Bolsonaro may prove similarly resilient. Little more than 2 million votes separated him and Lula. Brazil is more unequal and arguably even more polarized than the United States; these divisions make it easy for Bolsonaro to continue stoking discontent among his base. And although Lula’s comeback relied on a broad coalition, he rose to power as a proud leftist, earning the fierce and probably enduring enmity of nearly half the country.

Like Trump, Bolsonaro will probably retain the fervent support of a substantial portion of the electorate, putting him in a good position to exploit the next political opportunity. If Lula makes significant missteps, or even if Brazil suffers some misfortune that isn’t under the control of the new president, Bolsonaro may regain momentum by blaming the government for people’s frustrations. And the opportunities for Lula to slip up are many: A global recession is on the horizon, corruption runs deep in Brazil, and some of his more extreme allies will try to push him toward unpopular policies.

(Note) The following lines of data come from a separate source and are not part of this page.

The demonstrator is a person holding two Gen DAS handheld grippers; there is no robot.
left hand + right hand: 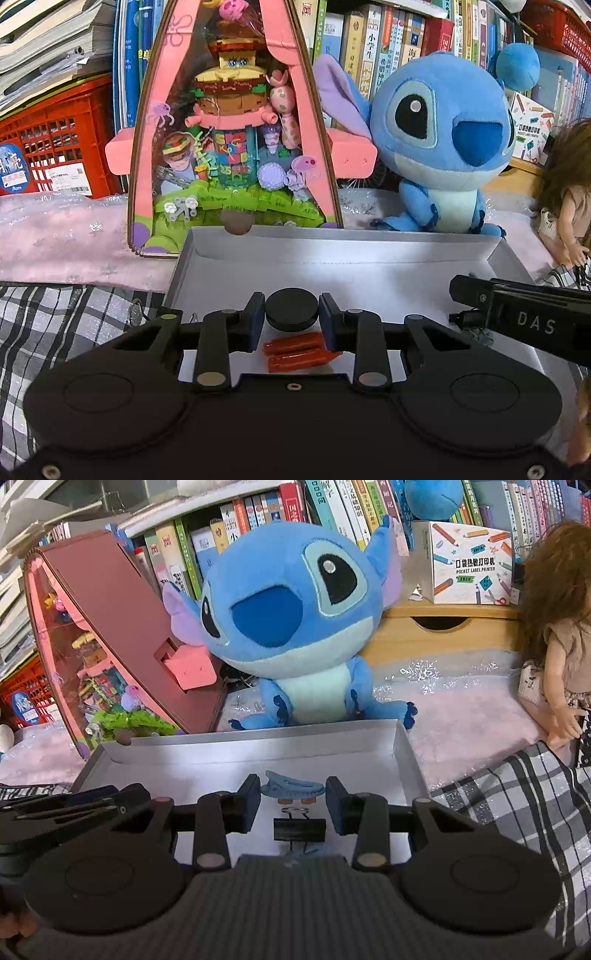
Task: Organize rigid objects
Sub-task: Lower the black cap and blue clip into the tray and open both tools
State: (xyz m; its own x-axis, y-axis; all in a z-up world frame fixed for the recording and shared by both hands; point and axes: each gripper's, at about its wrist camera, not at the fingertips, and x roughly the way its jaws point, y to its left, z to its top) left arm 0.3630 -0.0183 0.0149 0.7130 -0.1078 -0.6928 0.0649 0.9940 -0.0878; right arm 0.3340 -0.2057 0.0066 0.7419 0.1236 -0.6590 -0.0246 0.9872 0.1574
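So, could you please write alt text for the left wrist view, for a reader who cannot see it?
The left gripper holds a black disc between its fingers above a shallow white box, with two red tubes lying under it. Behind the box stand a pink display case and a blue plush toy.

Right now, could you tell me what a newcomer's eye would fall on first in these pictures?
The big blue plush toy sitting behind the white box, with the pink display case of colourful bricks to its left. In the box, the left hand-held gripper holds a black disc, and the right hand-held gripper frames a blue clip.
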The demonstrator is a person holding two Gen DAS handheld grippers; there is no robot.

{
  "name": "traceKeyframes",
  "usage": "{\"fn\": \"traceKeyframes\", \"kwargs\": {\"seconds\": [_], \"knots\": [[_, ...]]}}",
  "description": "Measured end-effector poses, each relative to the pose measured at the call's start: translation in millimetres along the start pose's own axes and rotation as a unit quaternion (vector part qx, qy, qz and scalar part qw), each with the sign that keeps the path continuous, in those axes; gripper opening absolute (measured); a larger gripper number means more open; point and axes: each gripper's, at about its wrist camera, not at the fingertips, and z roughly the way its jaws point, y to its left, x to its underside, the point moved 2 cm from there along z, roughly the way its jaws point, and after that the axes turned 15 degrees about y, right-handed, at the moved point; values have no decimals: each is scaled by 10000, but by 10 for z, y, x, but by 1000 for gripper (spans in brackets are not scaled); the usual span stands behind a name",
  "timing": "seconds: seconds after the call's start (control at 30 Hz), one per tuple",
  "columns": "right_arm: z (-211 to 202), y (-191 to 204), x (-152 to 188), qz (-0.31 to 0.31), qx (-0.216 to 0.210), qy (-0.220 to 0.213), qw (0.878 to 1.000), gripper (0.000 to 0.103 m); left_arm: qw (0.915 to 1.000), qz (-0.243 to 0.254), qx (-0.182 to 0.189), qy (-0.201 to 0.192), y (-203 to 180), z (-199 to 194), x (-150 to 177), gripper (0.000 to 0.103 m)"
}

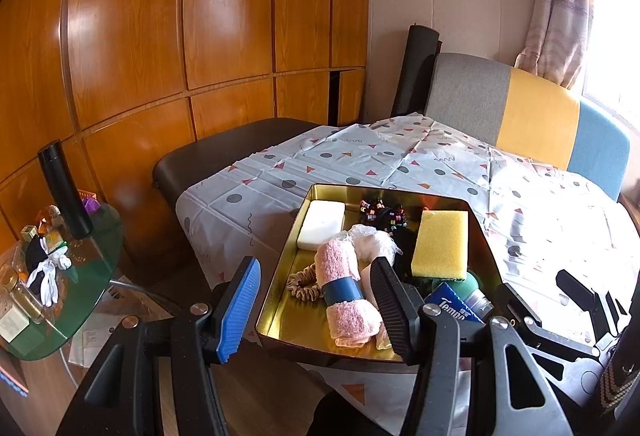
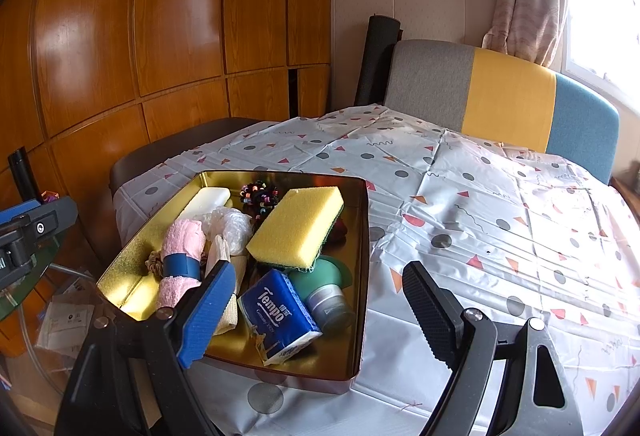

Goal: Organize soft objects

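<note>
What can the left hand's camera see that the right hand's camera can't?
Only the left wrist view shows the top of the green glass side table, with a black flask, white gloves and small bottles. It also shows the right gripper from the side.

Only the right wrist view shows the whole blue Tempo tissue pack, the silver-capped green bottle and the wide bare stretch of tablecloth to the right.

Both show the gold tin, the yellow sponge, the pink rolled towel and the white soap.
</note>
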Motion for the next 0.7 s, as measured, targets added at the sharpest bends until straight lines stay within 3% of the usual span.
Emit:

There are two competing narratives about what the outcome of the Brazilian election means. Some see Bolsonaro’s defeat as a sign that the populist wave is finally cresting. Others see his support among the 58 million Brazilians who voted for him as a sign that democracy remains as embattled as it has ever been. But the two interpretations are not as far apart as they might seem.

When authoritarian populists win power, they usually do a lot of damage to democratic institutions. But this doesn’t mean that they are guaranteed to prevail. As often as not, they ultimately lose their hold on power.

Conversely, when authoritarian populists lose power, the most acute threat to democracy usually subsides for a few years. But that doesn’t mean it has ended. Authoritarian populists can retain an ability to shape the political system from opposition—even staging seemingly improbable comebacks, as Benjamin Netanyahu just did in Israel.

All of this suggests that neither a triumphant resurgence of democracy nor a definitive defeat of populism is likely to occur in the next few decades. Rather, authoritarian populists such as Trump and Bolsonaro will remain a major part of the political landscape. The battle with populism is not a transitory phenomenon, soon to be resolved in favor of either democracy or fascism. It is the new normal for the troubled yet resilient democracies of the world.

Colaborador

Yascha Mounk is a contributing writer at The Atlantic and the author of The Great Experiment: Why Diverse Democracies Fall Apart and How They Can Endure.